## Action item
Present the count of lines in the entries below that hold "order", and present nothing else.

## Task data
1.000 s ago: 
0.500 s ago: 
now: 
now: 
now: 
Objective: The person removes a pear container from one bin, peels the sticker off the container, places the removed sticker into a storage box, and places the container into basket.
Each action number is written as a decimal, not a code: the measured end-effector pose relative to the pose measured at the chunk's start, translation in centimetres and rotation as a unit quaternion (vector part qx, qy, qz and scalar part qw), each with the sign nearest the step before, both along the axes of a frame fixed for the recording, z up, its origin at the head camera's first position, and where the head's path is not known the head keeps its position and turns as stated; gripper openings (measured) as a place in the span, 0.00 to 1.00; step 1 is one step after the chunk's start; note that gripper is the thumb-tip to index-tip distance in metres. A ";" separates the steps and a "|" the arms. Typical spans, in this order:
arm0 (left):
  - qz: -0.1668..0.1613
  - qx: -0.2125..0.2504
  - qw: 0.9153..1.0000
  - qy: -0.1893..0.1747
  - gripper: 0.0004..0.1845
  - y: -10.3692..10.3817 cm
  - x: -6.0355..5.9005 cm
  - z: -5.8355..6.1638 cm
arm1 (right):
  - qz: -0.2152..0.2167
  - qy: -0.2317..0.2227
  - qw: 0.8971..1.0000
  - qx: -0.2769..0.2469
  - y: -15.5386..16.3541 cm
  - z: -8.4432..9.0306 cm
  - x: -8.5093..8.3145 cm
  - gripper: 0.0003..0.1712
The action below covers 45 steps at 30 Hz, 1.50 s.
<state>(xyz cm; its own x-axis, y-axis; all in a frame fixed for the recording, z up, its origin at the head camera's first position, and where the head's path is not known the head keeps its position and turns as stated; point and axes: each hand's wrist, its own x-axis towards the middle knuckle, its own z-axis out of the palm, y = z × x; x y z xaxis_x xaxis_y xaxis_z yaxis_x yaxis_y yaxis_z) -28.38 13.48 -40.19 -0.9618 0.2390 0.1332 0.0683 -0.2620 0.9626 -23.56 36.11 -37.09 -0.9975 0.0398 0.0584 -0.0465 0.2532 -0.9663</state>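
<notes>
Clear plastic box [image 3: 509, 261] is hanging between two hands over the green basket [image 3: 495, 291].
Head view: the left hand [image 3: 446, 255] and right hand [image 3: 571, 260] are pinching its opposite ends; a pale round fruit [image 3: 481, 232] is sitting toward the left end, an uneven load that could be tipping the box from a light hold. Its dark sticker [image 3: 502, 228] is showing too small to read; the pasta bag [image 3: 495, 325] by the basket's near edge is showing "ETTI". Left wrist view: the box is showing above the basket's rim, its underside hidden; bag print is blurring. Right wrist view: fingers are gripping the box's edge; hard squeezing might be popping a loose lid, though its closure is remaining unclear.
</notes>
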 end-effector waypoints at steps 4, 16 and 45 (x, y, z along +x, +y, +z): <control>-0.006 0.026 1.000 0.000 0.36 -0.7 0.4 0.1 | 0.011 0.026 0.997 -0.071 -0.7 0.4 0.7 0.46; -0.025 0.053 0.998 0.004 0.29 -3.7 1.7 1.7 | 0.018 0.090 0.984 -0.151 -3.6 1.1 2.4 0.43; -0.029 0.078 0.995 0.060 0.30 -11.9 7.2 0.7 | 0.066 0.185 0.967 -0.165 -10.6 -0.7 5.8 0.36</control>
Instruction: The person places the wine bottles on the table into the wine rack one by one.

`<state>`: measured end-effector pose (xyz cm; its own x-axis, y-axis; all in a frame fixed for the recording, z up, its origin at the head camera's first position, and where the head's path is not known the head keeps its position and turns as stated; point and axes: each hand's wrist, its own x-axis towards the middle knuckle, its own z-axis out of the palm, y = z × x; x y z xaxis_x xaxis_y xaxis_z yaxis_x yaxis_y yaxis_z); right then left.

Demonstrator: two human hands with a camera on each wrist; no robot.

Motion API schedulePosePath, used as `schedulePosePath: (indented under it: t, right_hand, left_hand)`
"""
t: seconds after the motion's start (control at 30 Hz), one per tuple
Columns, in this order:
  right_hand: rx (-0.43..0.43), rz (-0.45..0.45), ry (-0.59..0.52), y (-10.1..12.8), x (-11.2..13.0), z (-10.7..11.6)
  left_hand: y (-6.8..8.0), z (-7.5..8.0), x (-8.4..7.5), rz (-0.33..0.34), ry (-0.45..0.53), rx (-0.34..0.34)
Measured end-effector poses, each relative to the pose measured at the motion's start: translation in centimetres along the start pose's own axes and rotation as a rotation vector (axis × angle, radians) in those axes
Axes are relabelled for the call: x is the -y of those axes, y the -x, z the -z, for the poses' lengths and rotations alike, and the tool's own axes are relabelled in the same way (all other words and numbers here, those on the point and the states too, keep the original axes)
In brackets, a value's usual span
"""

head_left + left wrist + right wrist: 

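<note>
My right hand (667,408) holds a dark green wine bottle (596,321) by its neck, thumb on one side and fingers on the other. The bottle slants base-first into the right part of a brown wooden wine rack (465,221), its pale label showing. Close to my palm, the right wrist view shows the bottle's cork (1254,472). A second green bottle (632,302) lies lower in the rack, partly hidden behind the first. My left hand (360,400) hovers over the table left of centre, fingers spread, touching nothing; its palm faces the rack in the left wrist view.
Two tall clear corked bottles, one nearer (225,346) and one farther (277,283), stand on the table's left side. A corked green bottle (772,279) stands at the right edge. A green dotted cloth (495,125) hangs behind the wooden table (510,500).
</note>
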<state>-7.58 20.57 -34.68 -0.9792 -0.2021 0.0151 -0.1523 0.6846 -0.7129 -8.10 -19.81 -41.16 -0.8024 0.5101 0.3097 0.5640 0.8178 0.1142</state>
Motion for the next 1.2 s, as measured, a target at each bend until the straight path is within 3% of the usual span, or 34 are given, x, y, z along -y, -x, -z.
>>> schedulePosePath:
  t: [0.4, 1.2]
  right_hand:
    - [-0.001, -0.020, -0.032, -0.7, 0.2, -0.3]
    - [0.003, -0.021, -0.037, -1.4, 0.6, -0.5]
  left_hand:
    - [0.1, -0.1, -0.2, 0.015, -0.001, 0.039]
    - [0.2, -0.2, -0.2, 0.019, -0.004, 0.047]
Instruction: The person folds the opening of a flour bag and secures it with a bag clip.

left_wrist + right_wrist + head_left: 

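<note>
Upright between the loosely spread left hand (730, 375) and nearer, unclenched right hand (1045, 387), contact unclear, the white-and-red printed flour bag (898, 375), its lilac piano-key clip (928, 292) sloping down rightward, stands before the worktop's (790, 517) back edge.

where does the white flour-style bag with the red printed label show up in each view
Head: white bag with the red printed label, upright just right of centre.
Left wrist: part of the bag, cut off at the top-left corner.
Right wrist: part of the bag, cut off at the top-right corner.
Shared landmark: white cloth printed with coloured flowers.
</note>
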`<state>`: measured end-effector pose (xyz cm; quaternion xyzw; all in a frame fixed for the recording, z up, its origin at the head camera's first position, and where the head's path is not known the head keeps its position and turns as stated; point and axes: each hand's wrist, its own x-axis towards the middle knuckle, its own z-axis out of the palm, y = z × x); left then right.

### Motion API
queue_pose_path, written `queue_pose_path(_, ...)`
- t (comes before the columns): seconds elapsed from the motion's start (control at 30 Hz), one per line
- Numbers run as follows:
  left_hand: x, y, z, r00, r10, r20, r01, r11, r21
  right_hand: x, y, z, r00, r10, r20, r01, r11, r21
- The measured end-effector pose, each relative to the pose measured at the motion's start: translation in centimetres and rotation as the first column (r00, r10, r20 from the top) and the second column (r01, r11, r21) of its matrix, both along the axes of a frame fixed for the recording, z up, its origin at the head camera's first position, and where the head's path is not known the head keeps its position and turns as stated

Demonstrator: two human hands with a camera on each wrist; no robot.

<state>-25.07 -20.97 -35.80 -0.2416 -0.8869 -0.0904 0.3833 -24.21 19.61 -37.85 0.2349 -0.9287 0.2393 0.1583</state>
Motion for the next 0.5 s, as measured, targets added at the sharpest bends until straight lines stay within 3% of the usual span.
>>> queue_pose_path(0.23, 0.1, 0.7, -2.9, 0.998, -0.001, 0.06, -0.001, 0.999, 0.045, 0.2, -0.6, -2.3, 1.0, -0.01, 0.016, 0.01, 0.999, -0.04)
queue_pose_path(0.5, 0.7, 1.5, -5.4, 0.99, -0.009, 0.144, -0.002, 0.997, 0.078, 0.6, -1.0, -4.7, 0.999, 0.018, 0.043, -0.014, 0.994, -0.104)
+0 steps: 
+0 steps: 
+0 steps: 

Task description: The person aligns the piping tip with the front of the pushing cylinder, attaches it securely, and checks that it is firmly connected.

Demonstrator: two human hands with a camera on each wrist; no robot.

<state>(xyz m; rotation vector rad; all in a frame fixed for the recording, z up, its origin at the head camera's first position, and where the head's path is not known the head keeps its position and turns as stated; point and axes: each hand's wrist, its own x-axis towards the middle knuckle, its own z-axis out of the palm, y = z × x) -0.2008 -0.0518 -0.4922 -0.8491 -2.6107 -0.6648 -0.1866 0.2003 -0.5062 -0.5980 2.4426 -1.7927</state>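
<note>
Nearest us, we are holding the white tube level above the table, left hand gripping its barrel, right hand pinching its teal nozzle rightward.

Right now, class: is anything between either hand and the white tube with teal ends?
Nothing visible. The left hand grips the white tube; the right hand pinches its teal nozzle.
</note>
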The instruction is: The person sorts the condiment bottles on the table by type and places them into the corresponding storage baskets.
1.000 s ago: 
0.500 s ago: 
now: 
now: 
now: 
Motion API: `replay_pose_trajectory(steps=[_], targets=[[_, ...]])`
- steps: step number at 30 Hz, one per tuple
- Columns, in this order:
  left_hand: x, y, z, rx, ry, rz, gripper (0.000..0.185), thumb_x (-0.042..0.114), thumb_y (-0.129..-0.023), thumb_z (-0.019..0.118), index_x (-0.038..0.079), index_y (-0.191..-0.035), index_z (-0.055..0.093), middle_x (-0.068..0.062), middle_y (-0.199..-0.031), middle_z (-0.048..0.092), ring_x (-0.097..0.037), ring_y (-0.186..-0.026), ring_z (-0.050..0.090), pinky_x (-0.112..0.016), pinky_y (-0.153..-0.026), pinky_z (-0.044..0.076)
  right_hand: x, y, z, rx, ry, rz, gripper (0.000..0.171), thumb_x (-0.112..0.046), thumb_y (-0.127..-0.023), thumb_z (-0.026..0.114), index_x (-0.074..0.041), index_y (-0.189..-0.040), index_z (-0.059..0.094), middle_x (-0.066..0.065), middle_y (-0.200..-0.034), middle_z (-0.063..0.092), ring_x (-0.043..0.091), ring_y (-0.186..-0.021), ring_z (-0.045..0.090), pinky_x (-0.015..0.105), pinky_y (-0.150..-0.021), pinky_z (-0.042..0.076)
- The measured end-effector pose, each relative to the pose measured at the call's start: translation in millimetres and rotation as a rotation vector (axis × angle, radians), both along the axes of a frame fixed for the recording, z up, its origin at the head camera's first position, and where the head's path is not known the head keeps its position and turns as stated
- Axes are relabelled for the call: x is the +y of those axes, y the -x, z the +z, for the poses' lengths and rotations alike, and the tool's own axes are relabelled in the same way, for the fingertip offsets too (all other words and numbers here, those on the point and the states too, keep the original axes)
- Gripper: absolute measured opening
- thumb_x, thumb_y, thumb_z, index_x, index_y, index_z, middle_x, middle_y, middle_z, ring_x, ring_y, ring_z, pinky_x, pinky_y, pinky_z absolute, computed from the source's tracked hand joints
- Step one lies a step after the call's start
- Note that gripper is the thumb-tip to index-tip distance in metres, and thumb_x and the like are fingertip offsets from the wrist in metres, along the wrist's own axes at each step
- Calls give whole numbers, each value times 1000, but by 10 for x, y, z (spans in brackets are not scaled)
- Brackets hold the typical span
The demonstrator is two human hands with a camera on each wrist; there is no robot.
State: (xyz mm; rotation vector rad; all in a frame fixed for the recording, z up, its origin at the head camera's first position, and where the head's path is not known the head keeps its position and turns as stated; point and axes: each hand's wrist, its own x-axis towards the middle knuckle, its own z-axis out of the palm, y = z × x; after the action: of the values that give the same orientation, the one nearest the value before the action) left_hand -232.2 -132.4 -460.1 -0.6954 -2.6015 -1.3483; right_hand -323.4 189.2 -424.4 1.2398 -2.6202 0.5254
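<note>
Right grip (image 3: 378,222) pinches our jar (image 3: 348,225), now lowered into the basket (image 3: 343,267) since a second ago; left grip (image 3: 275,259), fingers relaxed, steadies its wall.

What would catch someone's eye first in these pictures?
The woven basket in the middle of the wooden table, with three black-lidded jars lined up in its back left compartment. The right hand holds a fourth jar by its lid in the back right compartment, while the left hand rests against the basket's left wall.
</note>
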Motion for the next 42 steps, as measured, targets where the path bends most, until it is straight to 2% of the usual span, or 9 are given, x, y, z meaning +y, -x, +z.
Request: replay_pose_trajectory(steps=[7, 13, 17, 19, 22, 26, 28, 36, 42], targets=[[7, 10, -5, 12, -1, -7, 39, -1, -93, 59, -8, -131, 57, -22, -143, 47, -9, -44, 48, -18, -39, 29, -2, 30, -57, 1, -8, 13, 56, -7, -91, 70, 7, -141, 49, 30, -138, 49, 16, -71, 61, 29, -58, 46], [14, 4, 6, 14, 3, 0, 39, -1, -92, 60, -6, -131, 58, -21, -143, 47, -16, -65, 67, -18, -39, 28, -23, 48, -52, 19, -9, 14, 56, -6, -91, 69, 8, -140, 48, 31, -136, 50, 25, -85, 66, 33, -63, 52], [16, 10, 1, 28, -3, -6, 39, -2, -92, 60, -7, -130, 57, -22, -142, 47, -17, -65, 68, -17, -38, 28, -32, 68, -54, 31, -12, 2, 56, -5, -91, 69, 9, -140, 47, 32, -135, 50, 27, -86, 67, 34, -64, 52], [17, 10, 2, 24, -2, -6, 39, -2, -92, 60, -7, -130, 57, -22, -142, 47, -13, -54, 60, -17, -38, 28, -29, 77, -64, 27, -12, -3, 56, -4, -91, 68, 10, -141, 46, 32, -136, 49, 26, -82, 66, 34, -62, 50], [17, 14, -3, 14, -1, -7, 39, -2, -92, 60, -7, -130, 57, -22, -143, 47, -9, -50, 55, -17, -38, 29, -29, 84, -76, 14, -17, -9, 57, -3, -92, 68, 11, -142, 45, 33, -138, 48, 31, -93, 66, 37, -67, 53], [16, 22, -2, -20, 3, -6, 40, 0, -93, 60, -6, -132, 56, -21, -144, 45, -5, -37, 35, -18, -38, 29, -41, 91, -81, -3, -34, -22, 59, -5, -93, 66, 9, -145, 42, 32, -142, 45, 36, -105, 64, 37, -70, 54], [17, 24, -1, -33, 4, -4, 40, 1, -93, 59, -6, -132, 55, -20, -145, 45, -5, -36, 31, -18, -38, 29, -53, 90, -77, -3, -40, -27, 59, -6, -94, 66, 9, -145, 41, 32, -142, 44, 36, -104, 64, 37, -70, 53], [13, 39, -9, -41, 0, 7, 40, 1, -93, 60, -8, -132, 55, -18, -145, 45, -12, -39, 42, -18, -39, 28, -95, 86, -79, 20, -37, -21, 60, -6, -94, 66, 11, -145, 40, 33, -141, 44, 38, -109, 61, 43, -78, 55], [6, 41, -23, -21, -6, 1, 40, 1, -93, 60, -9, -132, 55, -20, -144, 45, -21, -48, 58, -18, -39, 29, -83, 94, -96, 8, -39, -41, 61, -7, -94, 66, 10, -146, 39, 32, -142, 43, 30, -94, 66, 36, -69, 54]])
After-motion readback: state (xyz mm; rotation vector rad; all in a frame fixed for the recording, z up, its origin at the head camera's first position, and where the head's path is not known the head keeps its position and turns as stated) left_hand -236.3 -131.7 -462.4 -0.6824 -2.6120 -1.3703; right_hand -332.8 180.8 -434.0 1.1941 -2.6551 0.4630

## Written solution
3